= REQUIRED ACTION =
Your output should be each line from the material below that has the word "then".

#### DATASET EXCERPT ####

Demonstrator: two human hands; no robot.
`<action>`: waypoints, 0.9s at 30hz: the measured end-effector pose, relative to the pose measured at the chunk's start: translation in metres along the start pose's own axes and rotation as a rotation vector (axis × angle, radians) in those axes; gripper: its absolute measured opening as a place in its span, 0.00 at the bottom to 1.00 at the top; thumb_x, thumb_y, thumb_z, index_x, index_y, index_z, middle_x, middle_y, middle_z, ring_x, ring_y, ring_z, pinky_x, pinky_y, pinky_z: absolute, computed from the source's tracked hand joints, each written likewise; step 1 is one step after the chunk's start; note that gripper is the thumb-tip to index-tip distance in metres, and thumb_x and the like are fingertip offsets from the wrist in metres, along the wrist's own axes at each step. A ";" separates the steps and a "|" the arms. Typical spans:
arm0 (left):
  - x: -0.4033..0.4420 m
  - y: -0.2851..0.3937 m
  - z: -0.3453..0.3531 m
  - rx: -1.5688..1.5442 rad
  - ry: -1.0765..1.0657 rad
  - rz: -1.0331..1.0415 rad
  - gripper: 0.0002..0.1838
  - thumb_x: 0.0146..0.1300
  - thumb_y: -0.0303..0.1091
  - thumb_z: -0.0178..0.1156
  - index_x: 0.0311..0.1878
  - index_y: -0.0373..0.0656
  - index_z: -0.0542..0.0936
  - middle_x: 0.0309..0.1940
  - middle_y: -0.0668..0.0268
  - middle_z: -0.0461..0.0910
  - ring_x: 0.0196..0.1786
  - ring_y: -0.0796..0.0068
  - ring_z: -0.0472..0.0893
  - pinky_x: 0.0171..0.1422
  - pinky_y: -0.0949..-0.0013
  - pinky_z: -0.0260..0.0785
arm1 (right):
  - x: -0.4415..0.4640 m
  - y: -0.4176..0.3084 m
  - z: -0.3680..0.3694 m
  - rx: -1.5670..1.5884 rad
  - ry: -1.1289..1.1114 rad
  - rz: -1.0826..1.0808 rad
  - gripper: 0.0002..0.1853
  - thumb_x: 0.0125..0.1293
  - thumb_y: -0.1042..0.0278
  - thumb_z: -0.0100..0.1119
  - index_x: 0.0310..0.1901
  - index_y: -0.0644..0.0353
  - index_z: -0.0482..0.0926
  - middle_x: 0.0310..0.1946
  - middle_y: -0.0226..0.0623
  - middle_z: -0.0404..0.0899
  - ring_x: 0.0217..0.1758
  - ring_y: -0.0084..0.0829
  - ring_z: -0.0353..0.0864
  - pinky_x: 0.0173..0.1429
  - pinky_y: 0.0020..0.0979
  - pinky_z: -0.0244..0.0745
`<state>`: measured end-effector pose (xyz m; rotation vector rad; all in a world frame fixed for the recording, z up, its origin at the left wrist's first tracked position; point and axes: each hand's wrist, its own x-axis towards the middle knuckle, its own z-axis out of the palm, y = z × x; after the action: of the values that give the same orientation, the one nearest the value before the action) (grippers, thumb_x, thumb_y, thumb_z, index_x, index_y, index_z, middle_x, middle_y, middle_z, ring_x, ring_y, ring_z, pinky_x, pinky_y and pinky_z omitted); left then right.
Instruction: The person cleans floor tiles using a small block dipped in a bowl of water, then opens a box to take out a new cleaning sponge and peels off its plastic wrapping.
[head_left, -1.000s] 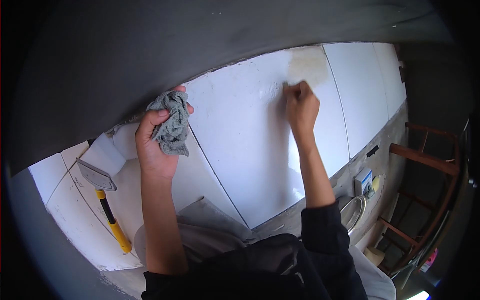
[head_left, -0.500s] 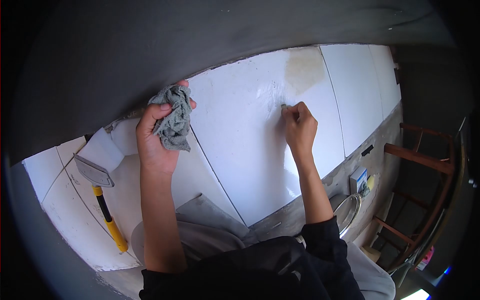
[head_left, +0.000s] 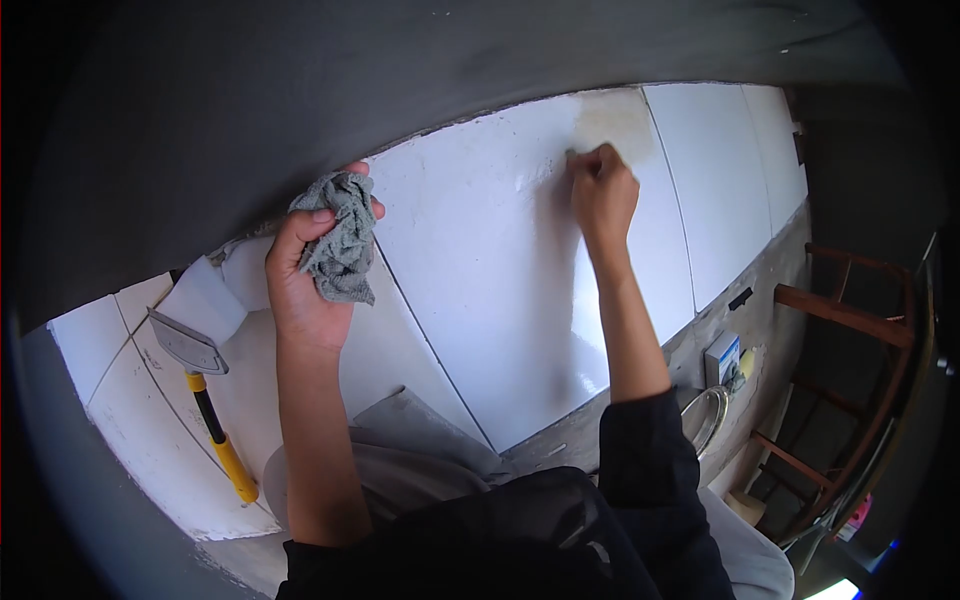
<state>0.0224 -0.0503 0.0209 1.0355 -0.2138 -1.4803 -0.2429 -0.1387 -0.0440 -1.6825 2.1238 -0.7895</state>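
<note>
My left hand (head_left: 312, 305) is closed around a crumpled grey-green cloth (head_left: 340, 245) and is raised over the left part of the white tiles. My right hand (head_left: 608, 205) is closed in a pinch at a large white tile (head_left: 480, 260). A small greyish piece pokes out at its fingertips, too small to name. Just beyond those fingers lies a beige stain (head_left: 622, 112) near the tile's far edge. The tile looks shiny around the hand, and the arm casts a shadow on it.
A scraper (head_left: 208, 415) with a yellow-and-black handle and white blocks (head_left: 205, 298) lie at left. Along the right are a small blue-and-white box (head_left: 722, 358), a round metal rim (head_left: 714, 425) and a reddish-brown frame (head_left: 850, 315). A dark wall (head_left: 400, 70) borders the tiles.
My right hand has moved away from me along the tile, closer to the beige stain, still pinched. My left hand keeps the cloth and has barely shifted.
</note>
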 end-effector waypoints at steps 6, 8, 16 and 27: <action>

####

= RESPONSE BOX =
`<state>`: measured end-effector pose (xyz m; rotation vector rad; all in a world frame fixed for the recording, z up, its origin at the left wrist's first tracked position; point and axes: each hand's wrist, its own x-axis towards the middle knuckle, its own z-axis out of the palm, y = z × x; after the action: of the values that give the same orientation, the one nearest the value before the action) (grippers, thumb_x, thumb_y, thumb_z, index_x, index_y, index_z, middle_x, middle_y, middle_z, ring_x, ring_y, ring_z, pinky_x, pinky_y and pinky_z omitted); left then right.
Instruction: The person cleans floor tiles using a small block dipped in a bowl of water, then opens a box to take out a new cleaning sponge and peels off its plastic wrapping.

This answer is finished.